Eyal was brought onto The Ballad of Buster Scruggs as an associate editor to help streamline their digital editing process. If you really want to learn a skill set, the best way is to go out do it yourself. The second best way is to work side-by-side with those who have done it time and time again. Look for those with enough valuable wisdom to share.
How Filmmakers Edit
There’s a big difference between being asked to sit down and edit a project for someone else, and being a filmmaker yourself and trying to sit down to edit your own film. For the Coen Brothers, as Eyal explains, the editing process was never a traditional singular focus gig. After all, they always had other things going on. It was Eyal’s role to streamline that process to make it accessible for the brothers to bounce in and out of.
A Collaborative Editing Process
It’s interesting to peek into how the two brothers were able to edit together collaboratively. Eyal shares that they had a workflow where “Ethan would pull his selections from the dailies and move them into a bin. When he was done, he’d ring a bell. That was the cue for Eyal and his fellow editors to refresh Joel’s system, where Joel would pull all the selections and insert them into the timeline.”
This two-person daily review system would help weed out unwanted shots. It also focused both of them on their best footage and what they’d be looking for moving forward.
Trying New Styles and Effects
The Coen Brothers have never been traditional filmmaking purists in a lot of senses. They’ve often found fun and creative ways to utilize split-screens and other simple visual tricks (most notably in The Big Lebowski) in their films. So, part of Eyal’s job was to be their editing associate resource to jump in and help on these optical effects. That way the brothers could check out and review them.

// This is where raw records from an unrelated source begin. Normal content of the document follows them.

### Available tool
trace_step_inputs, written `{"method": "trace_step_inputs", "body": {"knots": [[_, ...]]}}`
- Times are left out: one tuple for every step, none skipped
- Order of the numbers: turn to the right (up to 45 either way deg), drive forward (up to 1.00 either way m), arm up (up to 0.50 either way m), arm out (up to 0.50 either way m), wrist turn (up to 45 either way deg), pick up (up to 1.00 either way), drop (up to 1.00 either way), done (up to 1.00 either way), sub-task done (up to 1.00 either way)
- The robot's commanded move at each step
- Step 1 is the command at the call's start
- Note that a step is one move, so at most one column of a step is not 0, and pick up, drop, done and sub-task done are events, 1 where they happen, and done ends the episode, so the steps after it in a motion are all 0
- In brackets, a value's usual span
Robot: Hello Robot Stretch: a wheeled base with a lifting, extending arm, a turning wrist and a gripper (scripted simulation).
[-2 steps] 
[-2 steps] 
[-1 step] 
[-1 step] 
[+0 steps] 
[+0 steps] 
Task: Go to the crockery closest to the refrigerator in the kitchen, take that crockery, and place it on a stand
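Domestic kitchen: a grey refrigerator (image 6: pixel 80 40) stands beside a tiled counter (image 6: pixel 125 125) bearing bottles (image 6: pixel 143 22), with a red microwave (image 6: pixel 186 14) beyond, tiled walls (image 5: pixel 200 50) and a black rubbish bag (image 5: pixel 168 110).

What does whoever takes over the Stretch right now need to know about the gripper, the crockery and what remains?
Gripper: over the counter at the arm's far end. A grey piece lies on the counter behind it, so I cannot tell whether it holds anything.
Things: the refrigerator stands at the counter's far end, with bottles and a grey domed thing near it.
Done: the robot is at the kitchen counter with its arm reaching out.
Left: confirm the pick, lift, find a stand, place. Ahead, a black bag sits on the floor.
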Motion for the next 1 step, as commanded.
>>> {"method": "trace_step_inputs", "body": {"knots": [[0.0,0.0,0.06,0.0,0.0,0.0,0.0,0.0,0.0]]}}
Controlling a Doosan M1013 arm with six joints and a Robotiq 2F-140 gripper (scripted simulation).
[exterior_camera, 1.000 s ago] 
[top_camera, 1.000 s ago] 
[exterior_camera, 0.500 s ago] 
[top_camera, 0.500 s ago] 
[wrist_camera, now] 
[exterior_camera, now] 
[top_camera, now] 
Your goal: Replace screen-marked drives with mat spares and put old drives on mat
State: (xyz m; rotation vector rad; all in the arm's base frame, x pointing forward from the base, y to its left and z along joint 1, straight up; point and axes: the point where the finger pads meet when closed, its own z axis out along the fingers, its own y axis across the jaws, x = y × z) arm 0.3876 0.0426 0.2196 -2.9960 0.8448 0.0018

Never Stop Challenging Yourself and Learning
If Eyal and the Coen Brothers can teach the rest of us anything about editing, it’s that the most important aspect in a filmmaker is the desire to keep learning. Even with Eyal’s 20 years of industry experience, and the Coen Brothers decades of filmmaking success, both are always looking for new challenges and ways to grow their craft. And so should you.